Terms

1. SERVICES AND SUPPORT

a. Subject to the terms and conditions of this Agreement, Standard Cyborg will use reasonable efforts to provide Customer the Services and hereby grants Customer a non-exclusive right to access and use the Services during the Term solely for the purposes described on the Order Form.

b. Subject to the terms hereof, Standard Cyborg will use reasonable efforts to provide Customer with the Support Services listed on the Order Form.

2. RESTRICTIONS AND RESPONSIBILITIES

a. Customer will not, directly or indirectly: (i) reverse engineer, decompile, disassemble or otherwise attempt to discover the source code, object code or underlying structure, ideas or algorithms of the Services or any software, documentation, data, or API related to the Services (“Software”); (ii) modify, translate, or create derivative works based on the Services or any Software (except to the extent expressly permitted by Standard Cyborg or authorized within the Services); (iii) use the Services or any Software for timesharing, outsourced or service bureau purposes or otherwise for the benefit of a third party (other than Customer’s end users); (iv) transfer, distribute, sell, resell, lease, sublease, license, sub-license or assign the Services or any Software; or (v) store or transmit infringing, libelous, or otherwise unlawful or tortious material, or store or transmit material in violation of third party privacy rights.

b. Customer represents, covenants, and warrants that Customer will use the Services only in compliance with Standard Cyborg’s standard published policies then in effect (the “Policy”) and all applicable laws and regulations (including but not limited to policies and laws related to spamming, privacy, intellectual property, consumer and child protection, obscenity or defamation). Customer hereby agrees to indemnify and hold harmless Standard Cyborg against any damages, losses, liabilities, settlements and expenses (including without limitation costs and attorney's’ fees) in connection with any claim or action that arises from an alleged violation of the foregoing or otherwise from Customer’s use of Services. Although Standard Cyborg has no obligation to monitor Customer’s use of the Services, Standard Cyborg may do so and may prohibit any use of the Services it believes may be (or alleged to be) in violation of the foregoing.

c. Customer shall be responsible for obtaining and maintaining any equipment and ancillary services needed to connect to, access or otherwise use the Services (collectively, “Equipment”). Customer shall also be responsible for maintaining the security of the Equipment, Customer account, passwords and files, and for all uses of Customer account or the Equipment.

3. OWNERSHIP AND CONFIDENTIALITY

a. Standard Cyborg exclusively owns all right, title and interest in and to the Services and Software. Except as expressly granted hereunder, Standard Cyborg reserves all rights, title and interests in and to the Services and Software.

b. As between the parties, the Customer Content (as defined below) will be owned by Customer. Customer will be solely responsible for the accuracy, quality, integrity and legality of Customer Content.
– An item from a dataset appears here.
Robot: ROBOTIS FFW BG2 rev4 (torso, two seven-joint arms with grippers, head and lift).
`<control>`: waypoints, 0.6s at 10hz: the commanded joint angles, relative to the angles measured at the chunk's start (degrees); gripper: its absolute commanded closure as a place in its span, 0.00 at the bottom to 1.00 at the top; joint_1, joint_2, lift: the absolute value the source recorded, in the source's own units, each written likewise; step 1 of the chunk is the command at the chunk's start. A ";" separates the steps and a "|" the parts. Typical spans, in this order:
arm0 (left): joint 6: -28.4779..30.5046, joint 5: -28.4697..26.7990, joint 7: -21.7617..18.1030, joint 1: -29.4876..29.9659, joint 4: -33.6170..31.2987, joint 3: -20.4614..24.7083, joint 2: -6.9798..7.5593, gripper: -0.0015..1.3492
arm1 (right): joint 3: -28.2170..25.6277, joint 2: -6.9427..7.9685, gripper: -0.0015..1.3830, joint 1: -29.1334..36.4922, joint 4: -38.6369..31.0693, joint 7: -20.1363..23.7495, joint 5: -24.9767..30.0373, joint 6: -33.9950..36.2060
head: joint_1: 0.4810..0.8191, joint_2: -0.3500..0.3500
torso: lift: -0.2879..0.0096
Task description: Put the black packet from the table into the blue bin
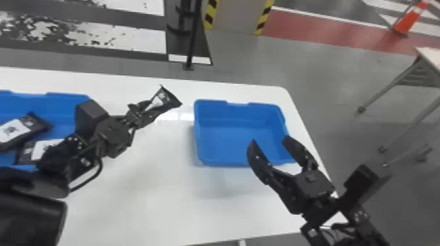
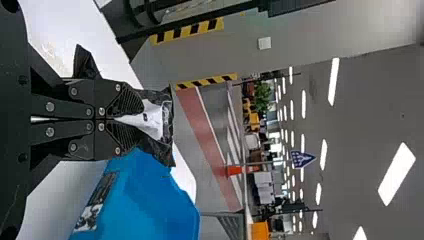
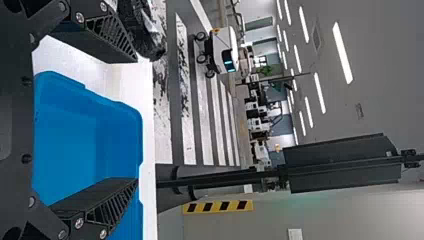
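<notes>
1. Your left gripper (image 1: 140, 115) is above the white, smooth-topped counter (image 1: 147, 186), between the two bins in the head view. Its fingers are pinching a black, crinkled packet with a white label (image 1: 167, 99).
2. That packet tilts out past the fingers, its free end flaring, and it is outside both bins. In your left wrist view, the fingers close in on it from both sides, with part of the label showing beyond them.
3. Your right gripper (image 1: 269, 144) has its fingers spread with a wide gap between them, over the near right part of the rectangular blue plastic bin on the right (image 1: 235, 131). Your right wrist view shows nothing pinched there.
4. The larger-looking blue plastic bin on the left (image 1: 65, 106) holds black packets with white labels (image 1: 14, 131), partly behind your left arm.
5. Past the counter, you have an orange-and-white traffic cone (image 1: 412, 18) on the floor and a pale-topped table with metal legs (image 1: 432, 57) off to the right. Your right wrist view also takes in a white wheeled machine (image 3: 224, 50).
</notes>
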 commanded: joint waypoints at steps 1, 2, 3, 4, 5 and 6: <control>0.04 -1.35 -1.02 1.49 -2.10 4.95 1.19 0.90 | 0.00 -0.02 0.13 0.00 -0.06 0.08 0.00 0.00 | 0.63 0.16 | 0.60; 0.32 -3.52 -1.98 2.61 -2.52 9.07 1.46 0.90 | 0.00 -0.02 0.13 -0.14 -0.06 -0.01 0.00 0.00 | 0.63 0.19 | 0.60; 0.60 -6.04 -2.69 3.74 -3.23 13.52 1.54 0.90 | 0.00 -0.02 0.13 -0.14 -0.06 -0.01 0.00 0.00 | 0.63 0.25 | 0.60; 0.88 -7.98 -3.30 5.00 -4.07 17.18 1.63 0.90 | 0.00 -0.02 0.13 -0.14 -0.06 0.08 0.00 0.00 | 0.63 0.34 | 0.60; 0.88 -10.27 -3.48 5.99 -4.91 20.26 1.72 0.90 | 0.00 -0.02 0.13 -0.14 -0.06 -0.01 0.00 0.00 | 0.63 0.40 | 0.60; 0.88 -11.29 -3.48 6.83 -5.20 22.89 1.72 0.89 | 0.00 -0.02 0.13 -0.14 -0.06 0.08 0.00 0.00 | 0.63 0.47 | 0.60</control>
Customer hereby grants to Standard Cyborg a non-exclusive, worldwide license to copy, modify (including the right to create derivative works of), display and use Customer Content in connection with performing Services. “Customer Content” means any data and other material uploaded or supplied directly to Standard Cyborg by Customer or Customer’s end-users in the course of receiving or using Services.
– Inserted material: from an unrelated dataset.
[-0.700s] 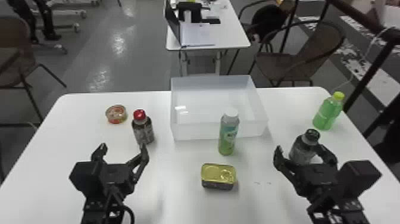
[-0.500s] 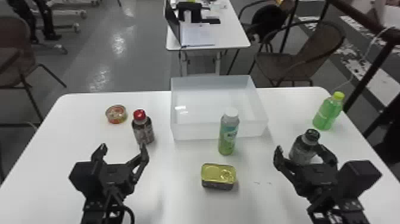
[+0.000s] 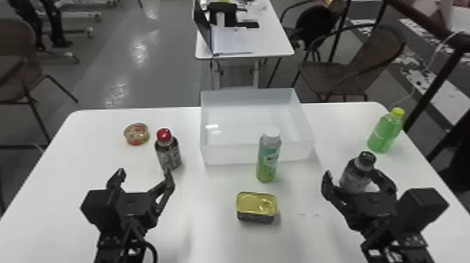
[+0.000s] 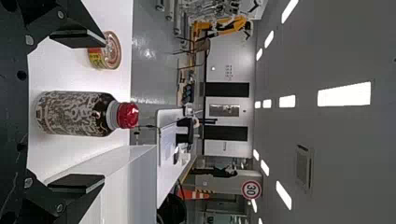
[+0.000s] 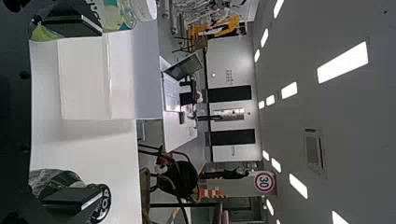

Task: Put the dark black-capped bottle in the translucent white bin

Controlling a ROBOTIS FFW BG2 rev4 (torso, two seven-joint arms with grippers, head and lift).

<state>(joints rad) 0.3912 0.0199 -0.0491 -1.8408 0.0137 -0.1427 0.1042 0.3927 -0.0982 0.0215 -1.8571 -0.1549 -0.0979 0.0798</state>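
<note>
Head view finds the dark black-capped bottle (image 3: 356, 176) upright and ungrasped on the table (image 3: 209, 230), right gripper (image 3: 350, 173) and left gripper (image 3: 144, 170) both with fingers apart; approach appears in hand, next requiring right-side alignment and closure before transfer to the translucent white bin (image 3: 229, 154).

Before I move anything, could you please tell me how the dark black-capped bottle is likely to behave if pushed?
The dark black-capped bottle stands upright and looks taller than it is wide, so a push near its cap would probably tip it. Its rounded body suggests it might roll on the flat white table once down.
</note>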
c. Each party (the “Receiving Party”) understands that the other party (the “Disclosing Party”) has disclosed or may disclose business, technical or financial information relating to the Disclosing Party’s business (hereinafter referred to as “Proprietary Information” of the Disclosing Party). Proprietary Information of Standard Cyborg includes non-public information regarding features, functionality and performance of the Service. The Receiving Party agrees: (i) to take reasonable precautions to protect such Proprietary Information, and (ii) not to use (except as expressly permitted herein) or divulge to any third person any such Proprietary Information. The Disclosing Party agrees that the foregoing shall not apply with respect to any information after five (5) years following the disclosure thereof or any information that the Receiving Party can document (a) is or becomes generally available to the public, or (b) was in its possession or known by it prior to receipt from the Disclosing Party, or (c) was rightfully disclosed to it without restriction by a third party, or (d) was independently developed without use of any Proprietary Information of the Disclosing Party or (e) is required by law. Notwithstanding anything to the contrary, Standard Cyborg shall have the right collect and analyze data and other information relating to the use and performance of various aspects of the Services and related systems and technologies, and Standard Cyborg will be free to (i) use such information and data (during and after the term hereof) to improve and enhance the Services and for other development, diagnostic and corrective purposes in connection with the Services and other Standard Cyborg offerings, and (ii) disclose such data in aggregate or other de-identified form in connection with its business.

4. PAYMENT OF FEES

a. Customer will pay Standard Cyborg the then applicable fees set forth in the Order Form for the Services (the “Fees”). If Customer’s use of the Services exceeds the Service Capacity set forth on the Order Form or otherwise requires the payment of additional fees (per the terms of this Agreement), Customer shall be billed for such usage and Customer agrees to pay the additional fees in the manner provided herein. Standard Cyborg reserves the right to change the Fees or applicable charges and to institute new charges and Fees at the end of the Term or any renewal term, upon thirty (30) days prior notice to Customer (which may be sent by email). If Customer believes that Standard Cyborg has billed Customer incorrectly, Customer must contact Standard Cyborg no later than 60 days after the closing date on the first billing statement in which the error or problem appeared, in order to receive an adjustment or credit.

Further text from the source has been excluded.